DESAPARECIMENTO [PROCESSO-DIVERSÃO-TEMPO] REAPARECIMENTO
Flávia Hargreaves na Oficina “Chiquinha Gonzaga”,
coordenada por Rosangela Rozante, autora da fotografia.
A oficina fez parte do evento promovido pela
AARJ (Associação de Arteterapia do Rio de Janeiro).
Recentemente, pude vivenciar este corte sutil e bem realizado, por Rosangela Rozante, na oficina “Chiquinha Gonzaga” (abril, 2017). Em dado momento da oficina, tudo deixou de existir para mim, mergulhei na minha produção, esqueci da proposta inicial e entrei em meu próprio processo de modo intenso. Aos poucos, uma voz suave e calma foi chamando todos os participantes “de volta” e eu, suavemente, fui “reaparecendo” junto com o mundo à minha volta.

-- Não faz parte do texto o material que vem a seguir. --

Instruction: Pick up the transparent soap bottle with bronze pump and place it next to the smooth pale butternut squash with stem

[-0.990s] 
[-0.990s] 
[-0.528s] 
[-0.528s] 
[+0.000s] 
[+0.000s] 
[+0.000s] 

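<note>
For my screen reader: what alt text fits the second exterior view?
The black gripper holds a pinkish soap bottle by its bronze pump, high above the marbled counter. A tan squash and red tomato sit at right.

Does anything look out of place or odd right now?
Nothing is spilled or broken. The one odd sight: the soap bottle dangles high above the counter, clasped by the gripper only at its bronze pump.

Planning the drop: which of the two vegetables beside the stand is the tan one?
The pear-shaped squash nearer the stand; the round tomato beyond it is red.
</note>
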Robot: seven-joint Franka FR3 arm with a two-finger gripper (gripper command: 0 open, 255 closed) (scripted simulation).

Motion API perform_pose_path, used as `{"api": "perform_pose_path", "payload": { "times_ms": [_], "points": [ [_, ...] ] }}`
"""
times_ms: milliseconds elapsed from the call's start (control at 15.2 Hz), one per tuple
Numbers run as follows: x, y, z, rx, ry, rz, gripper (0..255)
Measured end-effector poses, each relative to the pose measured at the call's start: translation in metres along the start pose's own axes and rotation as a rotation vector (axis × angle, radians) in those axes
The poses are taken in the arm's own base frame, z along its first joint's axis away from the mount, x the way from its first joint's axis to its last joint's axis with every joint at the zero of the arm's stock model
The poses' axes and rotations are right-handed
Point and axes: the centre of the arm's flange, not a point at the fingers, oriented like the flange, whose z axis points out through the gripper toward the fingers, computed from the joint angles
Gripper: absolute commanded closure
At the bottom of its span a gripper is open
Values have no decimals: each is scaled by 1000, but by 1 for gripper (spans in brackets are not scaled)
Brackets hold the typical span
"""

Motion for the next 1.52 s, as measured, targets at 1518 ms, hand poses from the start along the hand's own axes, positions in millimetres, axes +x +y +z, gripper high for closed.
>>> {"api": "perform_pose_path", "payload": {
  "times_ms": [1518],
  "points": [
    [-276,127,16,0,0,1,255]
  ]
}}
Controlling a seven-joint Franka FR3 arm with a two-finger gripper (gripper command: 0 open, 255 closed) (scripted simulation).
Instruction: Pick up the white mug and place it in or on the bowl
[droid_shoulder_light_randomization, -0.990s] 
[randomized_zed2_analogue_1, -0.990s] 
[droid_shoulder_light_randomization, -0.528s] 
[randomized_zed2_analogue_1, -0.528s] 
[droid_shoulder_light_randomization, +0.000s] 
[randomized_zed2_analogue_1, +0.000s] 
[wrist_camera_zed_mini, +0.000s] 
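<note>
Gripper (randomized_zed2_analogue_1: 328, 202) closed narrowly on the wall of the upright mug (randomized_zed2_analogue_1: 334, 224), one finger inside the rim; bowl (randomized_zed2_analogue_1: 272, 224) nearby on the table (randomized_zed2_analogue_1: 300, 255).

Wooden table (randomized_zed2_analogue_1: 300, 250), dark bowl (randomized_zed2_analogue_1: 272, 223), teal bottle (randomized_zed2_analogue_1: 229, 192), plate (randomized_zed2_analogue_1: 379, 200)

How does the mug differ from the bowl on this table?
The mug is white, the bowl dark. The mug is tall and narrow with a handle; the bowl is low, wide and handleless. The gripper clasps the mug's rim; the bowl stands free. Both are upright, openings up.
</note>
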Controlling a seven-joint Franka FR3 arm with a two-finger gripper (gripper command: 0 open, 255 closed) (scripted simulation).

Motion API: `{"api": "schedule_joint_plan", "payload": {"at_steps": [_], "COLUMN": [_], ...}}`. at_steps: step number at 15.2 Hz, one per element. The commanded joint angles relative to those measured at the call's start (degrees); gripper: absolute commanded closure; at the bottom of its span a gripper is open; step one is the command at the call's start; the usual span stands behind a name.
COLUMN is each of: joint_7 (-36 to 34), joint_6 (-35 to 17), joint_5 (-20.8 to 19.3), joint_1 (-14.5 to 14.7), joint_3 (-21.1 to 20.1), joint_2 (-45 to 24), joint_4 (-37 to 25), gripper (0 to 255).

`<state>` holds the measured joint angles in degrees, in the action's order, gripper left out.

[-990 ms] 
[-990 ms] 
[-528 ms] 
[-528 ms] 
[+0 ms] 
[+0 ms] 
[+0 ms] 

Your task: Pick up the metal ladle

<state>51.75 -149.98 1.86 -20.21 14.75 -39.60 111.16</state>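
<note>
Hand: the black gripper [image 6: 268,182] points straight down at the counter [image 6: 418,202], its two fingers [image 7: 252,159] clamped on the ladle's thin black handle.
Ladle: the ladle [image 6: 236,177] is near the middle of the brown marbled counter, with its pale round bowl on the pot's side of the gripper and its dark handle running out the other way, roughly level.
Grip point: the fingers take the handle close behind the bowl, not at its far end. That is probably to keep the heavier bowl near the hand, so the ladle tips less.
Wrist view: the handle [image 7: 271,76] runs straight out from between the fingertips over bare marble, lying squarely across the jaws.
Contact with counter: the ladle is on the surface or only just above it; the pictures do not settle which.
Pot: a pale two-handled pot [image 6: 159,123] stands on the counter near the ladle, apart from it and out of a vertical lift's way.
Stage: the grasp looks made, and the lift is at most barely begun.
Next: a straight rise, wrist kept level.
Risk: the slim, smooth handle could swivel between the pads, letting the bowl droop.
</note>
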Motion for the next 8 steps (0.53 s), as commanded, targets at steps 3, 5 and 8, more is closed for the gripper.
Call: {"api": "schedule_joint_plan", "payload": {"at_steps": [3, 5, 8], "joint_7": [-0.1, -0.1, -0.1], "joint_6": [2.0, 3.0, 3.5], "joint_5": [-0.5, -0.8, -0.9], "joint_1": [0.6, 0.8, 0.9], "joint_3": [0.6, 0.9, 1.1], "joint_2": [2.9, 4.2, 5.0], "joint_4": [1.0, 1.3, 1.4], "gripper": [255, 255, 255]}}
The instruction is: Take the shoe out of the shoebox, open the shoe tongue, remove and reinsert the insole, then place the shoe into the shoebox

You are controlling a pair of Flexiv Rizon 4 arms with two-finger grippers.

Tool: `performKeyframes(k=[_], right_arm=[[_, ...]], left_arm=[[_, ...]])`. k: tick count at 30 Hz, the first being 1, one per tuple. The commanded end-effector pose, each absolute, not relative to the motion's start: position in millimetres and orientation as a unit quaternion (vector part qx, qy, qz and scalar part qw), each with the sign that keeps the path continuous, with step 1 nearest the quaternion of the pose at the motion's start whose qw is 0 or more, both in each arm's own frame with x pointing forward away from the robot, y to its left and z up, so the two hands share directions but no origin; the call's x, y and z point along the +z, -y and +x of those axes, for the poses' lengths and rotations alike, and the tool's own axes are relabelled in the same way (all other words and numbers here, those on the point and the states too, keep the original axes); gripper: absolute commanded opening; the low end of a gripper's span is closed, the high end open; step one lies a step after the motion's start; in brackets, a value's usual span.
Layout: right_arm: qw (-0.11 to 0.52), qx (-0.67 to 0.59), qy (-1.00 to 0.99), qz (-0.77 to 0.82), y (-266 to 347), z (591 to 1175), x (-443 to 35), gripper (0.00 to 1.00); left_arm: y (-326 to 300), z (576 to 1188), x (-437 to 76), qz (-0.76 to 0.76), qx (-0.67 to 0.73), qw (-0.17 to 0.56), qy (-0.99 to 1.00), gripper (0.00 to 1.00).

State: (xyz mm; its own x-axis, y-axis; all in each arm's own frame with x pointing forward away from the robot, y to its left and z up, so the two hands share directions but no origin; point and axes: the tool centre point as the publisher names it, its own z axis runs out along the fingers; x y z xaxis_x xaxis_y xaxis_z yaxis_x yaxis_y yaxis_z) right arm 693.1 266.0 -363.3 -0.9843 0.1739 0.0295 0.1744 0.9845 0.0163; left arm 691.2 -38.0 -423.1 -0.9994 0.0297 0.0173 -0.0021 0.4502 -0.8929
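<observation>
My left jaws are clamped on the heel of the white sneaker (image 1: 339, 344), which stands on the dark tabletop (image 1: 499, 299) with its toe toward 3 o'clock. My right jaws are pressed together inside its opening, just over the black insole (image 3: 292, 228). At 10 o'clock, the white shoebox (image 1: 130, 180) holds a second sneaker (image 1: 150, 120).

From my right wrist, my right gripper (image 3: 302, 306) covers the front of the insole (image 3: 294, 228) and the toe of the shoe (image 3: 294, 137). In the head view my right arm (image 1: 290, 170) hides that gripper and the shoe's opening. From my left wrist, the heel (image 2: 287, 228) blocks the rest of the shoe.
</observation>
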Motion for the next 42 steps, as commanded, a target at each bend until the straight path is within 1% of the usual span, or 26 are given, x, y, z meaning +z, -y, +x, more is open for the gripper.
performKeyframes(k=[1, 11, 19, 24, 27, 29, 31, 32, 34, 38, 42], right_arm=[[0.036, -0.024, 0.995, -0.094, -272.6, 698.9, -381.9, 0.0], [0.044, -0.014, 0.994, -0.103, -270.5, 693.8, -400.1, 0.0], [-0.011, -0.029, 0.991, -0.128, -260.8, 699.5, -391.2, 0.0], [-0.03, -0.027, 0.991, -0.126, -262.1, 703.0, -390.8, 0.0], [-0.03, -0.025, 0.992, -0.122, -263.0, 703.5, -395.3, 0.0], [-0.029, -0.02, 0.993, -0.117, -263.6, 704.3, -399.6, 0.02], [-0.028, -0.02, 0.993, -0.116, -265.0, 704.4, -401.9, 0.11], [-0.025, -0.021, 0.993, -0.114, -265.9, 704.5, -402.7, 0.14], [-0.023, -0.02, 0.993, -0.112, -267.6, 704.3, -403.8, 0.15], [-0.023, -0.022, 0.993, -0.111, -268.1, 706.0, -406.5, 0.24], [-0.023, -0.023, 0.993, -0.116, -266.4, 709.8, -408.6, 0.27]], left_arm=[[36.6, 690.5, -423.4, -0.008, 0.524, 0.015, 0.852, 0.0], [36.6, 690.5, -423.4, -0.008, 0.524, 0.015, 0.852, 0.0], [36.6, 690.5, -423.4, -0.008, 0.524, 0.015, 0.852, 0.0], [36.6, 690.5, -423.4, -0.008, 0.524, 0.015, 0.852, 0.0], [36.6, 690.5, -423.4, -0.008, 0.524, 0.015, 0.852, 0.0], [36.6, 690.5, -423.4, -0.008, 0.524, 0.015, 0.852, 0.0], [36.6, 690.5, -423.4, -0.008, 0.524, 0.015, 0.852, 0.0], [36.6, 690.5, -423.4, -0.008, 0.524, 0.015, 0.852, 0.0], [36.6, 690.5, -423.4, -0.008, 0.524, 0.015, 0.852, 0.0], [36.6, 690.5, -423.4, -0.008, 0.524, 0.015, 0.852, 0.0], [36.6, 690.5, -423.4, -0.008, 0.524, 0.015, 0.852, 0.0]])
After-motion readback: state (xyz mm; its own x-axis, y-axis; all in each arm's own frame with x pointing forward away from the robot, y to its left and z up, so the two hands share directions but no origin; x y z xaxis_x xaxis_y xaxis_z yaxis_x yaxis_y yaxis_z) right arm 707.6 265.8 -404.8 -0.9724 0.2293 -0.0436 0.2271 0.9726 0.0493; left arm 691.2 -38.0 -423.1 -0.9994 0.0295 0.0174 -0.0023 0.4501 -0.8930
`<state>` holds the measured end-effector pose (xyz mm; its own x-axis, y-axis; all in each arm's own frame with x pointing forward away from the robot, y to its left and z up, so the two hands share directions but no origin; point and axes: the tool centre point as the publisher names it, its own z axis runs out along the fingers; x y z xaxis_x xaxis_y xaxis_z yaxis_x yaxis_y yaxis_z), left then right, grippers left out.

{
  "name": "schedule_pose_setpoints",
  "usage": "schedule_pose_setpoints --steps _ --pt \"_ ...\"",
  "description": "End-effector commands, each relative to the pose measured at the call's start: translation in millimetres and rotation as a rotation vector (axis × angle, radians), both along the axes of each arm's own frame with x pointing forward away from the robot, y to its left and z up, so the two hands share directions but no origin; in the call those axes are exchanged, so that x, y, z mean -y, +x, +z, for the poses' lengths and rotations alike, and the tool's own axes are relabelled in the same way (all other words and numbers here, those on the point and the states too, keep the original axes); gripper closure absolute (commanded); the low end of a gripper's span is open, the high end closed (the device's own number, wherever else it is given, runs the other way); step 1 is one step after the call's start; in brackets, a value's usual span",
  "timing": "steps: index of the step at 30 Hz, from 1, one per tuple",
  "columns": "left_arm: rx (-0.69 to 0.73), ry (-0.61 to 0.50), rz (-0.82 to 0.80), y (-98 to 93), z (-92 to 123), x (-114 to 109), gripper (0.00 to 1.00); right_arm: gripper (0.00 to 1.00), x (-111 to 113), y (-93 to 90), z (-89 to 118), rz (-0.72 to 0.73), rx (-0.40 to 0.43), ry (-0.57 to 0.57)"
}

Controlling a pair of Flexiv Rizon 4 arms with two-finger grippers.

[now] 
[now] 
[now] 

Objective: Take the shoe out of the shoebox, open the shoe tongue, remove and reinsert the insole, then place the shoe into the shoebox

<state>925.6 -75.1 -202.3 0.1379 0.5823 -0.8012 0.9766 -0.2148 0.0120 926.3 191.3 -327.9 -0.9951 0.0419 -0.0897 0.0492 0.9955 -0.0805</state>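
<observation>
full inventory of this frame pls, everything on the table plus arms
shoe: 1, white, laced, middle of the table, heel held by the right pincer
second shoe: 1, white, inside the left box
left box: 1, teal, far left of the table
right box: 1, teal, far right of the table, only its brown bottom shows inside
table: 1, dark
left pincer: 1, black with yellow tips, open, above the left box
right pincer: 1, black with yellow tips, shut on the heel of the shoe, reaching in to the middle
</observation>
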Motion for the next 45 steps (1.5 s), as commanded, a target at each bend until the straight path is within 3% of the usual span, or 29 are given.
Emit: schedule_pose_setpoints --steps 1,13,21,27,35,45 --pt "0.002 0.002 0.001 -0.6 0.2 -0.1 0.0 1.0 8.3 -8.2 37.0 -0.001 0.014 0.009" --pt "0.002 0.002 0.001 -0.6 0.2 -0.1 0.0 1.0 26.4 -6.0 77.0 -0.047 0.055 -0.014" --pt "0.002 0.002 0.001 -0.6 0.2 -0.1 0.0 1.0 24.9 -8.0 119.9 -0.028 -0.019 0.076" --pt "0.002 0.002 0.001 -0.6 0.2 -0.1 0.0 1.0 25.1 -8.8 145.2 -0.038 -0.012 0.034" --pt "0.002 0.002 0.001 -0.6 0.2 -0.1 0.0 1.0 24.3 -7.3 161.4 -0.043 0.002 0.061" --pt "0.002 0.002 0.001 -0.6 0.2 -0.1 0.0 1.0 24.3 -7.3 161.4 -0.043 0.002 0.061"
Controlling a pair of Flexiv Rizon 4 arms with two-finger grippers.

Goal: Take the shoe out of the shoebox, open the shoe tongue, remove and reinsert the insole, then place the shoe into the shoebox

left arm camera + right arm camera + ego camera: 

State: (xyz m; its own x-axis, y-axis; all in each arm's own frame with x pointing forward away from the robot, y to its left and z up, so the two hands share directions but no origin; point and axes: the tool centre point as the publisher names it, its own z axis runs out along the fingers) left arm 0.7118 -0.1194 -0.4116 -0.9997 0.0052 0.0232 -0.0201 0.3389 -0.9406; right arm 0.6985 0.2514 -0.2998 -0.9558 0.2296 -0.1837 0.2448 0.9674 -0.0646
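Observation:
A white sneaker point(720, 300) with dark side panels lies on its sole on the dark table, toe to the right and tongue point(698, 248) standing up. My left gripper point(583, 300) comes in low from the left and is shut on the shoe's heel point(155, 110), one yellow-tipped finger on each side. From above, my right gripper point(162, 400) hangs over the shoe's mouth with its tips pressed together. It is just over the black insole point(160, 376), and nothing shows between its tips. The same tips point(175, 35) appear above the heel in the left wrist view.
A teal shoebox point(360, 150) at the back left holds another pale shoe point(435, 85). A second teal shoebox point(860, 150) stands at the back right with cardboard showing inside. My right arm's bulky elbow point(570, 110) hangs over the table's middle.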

Pude concluir a imagem e me separar dela, como deve ser, para poder vê-la ao final. Me senti revigorada com a experiência e esta sensação me acompanhou durante um bom tempo.
CONCLUINDO
Desaparecer e reaparecer, misturar e separar, deixar fluir e cortar, esquecer e lembrar, se colocam diante de mim como operações opostas e complementares. Devemos nos deixar desaparecer, permitir que o processo criativo seja profundo, fluido, espontâneo e revelador; e saber o momento de concluir e reaparecer. Esse é um caminho “com volta”, e só faz sentido se assim o for, se, ao final, você estiver de volta, de volta ao mundo, de volta ao tempo, consciente da experiência que viveu e, quem sabe, revigorado e com novas perspectivas sobre si e o mundo à sua volta.
Referências:
NACHMANOVITCH, Stephen. Ser criativo: o poder da improvisação na vida e na arte. 5ª ed. São Paulo: Summus Editorial, 1993.